Le Organizzazioni Sindacali hanno chiesto ed ottenuto la mediazione e l’intervento del sindaco di Benevento Clemente Mastella per bloccare la procedura di licenziamento per 14 dipendenti della Microgame, l’Azienda del gaming on line che opera in Contrada Olivola del capoluogo e che nei giorni scorsi aveva annunciato l’avvio della procedura prevista dalla legge in casi del genere. Stamani a Palazzo Mosti nella Sala Giunta il Sindaco Clemente Mastella ha ricevuto le rappresentanze sindacali del personale che opera nell’Azienda prospettando al primo cittadino innanzitutto lo stupore per una misura assunta dal management aziendale.
Presenti il consigliere comunale Antonio Picariello, Luciano Valle (segretario generale Cgil Benevento), Massimiliano Guglielmi (segretario generale Fiom Benevento e Campania), Pietro Politano (segreteria Fiom Benevento) e Marialaura Ascione (delegata aziendale Fiom). Secondo i Sindacati la misura sarebbe immotivata in quanto il fatturato di Microgame è più che sufficiente a garantire i livelli occupazionali e ad assicurare bilanci in attivo sul lungo termine. Insomma l’Azienda è florida e perché allora procedere a licenziamento? Mastella ha accolto con favore la iniziativa sindacale ed ha auspicato il rientro della misura di licenziamento. Intanto si è appreso che presso Confindustria Benevento si svolgerà venerdì una apposita riunione, presente l’Azienda, per un tentativo di ricomposizione della vertenza.

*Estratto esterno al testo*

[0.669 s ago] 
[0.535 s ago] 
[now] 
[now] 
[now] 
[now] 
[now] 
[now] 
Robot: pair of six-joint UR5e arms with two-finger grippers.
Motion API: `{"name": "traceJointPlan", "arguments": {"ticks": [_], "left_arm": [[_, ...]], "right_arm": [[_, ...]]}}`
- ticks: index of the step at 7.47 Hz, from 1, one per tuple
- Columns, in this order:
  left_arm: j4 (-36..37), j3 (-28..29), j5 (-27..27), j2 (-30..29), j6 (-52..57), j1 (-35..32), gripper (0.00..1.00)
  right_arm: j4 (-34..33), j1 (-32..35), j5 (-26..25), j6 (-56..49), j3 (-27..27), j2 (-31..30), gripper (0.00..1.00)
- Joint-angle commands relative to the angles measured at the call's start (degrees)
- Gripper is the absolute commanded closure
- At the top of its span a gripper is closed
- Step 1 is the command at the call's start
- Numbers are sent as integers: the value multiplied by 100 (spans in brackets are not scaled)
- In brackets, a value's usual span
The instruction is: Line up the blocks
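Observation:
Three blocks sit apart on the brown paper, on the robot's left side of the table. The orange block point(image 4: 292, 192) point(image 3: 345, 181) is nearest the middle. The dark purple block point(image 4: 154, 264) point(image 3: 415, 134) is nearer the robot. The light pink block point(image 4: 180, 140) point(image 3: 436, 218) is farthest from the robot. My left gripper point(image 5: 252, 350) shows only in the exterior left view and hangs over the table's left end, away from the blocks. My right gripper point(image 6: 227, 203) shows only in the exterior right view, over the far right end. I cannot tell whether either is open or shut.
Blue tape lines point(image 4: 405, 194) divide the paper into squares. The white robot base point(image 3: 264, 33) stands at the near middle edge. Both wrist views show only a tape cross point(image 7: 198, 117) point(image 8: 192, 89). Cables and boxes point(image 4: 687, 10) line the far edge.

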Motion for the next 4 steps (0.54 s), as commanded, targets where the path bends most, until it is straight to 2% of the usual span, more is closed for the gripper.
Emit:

Il primo cittadino ha sottolineato come la procedura di licenziamento ai danni di 14 dipendenti di Microgame non convince affatto: “Da ex ministro del Lavoro trovo inadeguati e con profili procedurali presumibilmente di dubbia legittimità queste espulsioni dal circuito occupazionale. Ne chiedo il ritiro. Come mi hanno spiegato quest’oggi i rappresentanti di Fiom Cgil, sono numerosi gli elementi che lasciano perplessi. Innanzitutto il settore del gioco on line non è assolutamente in crisi, al contrario. La Microgame ha vinto recentemente una concessione, tramite una sua controllata, per raccolta di gioco on line. A quanto risulta, avrebbe effettuato nuove assunzioni negli ultimi 24 mesi e i bilanci non sarebbero in perdita. Addirittura tra coloro che perderebbero il lavoro, ci sono persone rientranti nelle ‘categorie protette’. Alla luce di ciò, mi adopererò con ogni mezzo istituzionale affinché questi licenziamenti siano azzerati: l’azienda deve fare dietrofront. In caso contrario, mi rivolgerò all’Agenzia Dogane e Monopoli per segnalare un atteggiamento inaccettabile, anzitutto dal punto di vista etico”.
Guglielmi della Fiom ha sottolineato: “Questa è una società che ha in organico 152 dipendenti. Sono state mandate procedure di licenziamento a ridosso di natale per 14 dipendenti. E’ un settore che non è assolutamente in crisi”. Poi ha aggiunto: “Questi lavoratori sono stati sospesi, messi bin ferie forzate. E’ stato interdetto anche l’accesso agli account aziendali. questa è un’azienda in crescita, bilanci sani. Se alcune attività sono concluse possono essere ricollocati. Noi rifiutiamo queste procedure di licenziamento collettivo. Siamo contrari a queste forme di licenziamento. devono ritirali. questi lavoratori non possono essere scaricati e mandati per strada”.